** Task to complete **
In the entries below, find the lines with the word "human" and copy them.

(Dataset content Opens)

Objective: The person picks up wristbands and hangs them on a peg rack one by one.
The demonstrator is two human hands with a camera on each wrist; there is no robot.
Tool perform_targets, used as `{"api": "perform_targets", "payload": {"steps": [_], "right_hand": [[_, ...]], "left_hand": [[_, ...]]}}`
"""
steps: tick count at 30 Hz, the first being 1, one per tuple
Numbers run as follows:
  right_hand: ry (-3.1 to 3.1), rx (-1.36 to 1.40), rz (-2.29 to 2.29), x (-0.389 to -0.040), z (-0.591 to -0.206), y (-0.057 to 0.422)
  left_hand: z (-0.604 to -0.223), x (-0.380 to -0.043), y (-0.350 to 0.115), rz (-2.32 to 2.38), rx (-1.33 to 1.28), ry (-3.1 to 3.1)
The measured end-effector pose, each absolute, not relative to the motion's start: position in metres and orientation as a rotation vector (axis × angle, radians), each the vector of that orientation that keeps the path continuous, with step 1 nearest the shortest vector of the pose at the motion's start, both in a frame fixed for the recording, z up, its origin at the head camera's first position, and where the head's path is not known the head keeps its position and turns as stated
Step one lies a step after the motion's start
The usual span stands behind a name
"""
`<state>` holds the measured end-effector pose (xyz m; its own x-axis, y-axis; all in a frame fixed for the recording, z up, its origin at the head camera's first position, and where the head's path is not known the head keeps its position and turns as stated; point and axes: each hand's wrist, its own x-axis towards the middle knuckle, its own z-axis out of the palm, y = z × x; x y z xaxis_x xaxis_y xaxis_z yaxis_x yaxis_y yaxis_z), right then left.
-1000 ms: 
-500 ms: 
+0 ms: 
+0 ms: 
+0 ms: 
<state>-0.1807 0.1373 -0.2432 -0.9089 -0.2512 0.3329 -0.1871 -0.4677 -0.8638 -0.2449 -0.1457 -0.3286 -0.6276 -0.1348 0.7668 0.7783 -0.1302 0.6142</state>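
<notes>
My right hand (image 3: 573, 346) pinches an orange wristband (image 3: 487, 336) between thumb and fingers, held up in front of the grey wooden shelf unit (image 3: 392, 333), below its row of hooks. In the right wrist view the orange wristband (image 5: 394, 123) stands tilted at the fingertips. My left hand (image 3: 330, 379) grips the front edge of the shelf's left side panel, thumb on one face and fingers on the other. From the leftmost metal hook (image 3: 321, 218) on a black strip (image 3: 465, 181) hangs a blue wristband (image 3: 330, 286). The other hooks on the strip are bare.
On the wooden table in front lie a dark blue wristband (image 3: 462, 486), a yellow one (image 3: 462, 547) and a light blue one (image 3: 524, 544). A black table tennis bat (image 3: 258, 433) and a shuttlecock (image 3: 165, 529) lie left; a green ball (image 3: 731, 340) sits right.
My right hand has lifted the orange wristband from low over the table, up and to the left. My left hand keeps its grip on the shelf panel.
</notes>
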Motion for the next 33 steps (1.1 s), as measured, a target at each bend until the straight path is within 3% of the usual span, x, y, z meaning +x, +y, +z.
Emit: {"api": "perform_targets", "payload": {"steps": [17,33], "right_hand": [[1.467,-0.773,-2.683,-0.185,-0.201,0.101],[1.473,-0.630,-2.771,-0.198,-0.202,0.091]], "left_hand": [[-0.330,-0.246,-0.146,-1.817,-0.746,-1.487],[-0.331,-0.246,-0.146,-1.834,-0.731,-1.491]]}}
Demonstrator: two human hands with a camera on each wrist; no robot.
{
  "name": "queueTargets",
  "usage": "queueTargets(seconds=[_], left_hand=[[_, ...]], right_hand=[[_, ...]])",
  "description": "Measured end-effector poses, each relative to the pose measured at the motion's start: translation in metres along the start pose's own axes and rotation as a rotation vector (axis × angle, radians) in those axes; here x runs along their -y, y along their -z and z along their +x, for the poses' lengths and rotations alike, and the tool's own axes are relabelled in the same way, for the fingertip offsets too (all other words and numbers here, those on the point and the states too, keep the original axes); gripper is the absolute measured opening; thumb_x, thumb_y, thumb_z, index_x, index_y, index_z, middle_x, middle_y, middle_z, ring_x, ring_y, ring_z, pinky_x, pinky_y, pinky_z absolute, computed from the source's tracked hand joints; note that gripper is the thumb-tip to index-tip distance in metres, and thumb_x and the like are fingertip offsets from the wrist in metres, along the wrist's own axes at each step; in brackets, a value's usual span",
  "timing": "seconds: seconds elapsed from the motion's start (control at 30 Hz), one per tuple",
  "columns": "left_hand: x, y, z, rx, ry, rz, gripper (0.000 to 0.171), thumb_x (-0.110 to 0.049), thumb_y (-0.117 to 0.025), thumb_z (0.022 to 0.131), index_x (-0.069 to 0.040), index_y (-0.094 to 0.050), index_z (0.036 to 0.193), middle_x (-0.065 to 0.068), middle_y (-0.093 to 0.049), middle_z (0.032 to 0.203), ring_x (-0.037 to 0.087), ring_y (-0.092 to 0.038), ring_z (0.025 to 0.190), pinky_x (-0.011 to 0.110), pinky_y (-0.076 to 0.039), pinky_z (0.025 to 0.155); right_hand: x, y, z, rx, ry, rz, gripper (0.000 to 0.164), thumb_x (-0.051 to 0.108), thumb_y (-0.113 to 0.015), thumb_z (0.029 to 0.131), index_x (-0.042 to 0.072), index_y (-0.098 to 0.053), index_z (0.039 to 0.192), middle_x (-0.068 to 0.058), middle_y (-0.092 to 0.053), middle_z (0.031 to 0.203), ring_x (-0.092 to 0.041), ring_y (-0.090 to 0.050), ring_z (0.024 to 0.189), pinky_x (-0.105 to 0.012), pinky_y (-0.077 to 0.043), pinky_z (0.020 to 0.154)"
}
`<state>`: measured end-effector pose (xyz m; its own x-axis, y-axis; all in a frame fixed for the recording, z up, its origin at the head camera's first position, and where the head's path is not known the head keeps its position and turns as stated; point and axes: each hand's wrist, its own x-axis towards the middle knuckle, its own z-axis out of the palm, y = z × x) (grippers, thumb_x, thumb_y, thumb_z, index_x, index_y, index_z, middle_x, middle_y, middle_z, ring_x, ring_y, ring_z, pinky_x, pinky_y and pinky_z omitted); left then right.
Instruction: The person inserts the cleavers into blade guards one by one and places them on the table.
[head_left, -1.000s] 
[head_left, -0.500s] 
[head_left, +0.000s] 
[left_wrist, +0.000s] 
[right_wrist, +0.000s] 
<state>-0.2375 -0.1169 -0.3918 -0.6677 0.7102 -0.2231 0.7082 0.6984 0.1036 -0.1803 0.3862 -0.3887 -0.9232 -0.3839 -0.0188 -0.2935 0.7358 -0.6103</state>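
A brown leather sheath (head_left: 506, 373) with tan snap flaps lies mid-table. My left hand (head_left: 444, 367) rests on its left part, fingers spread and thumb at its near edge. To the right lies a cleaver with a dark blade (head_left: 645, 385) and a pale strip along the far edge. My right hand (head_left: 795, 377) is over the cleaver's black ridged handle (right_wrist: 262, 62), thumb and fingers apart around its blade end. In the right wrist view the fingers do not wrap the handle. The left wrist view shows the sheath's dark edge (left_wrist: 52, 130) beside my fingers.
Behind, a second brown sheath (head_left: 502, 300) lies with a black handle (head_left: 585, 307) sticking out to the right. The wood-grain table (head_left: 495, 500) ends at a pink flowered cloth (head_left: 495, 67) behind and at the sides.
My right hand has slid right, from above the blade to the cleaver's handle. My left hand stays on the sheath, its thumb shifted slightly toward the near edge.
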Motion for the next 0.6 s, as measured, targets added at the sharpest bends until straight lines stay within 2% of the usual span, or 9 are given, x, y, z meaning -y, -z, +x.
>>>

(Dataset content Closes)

** Expected answer **
The demonstrator is two human hands with a camera on each wrist; there is no robot.
Demonstrator: two human hands with a camera on each wrist; no robot.

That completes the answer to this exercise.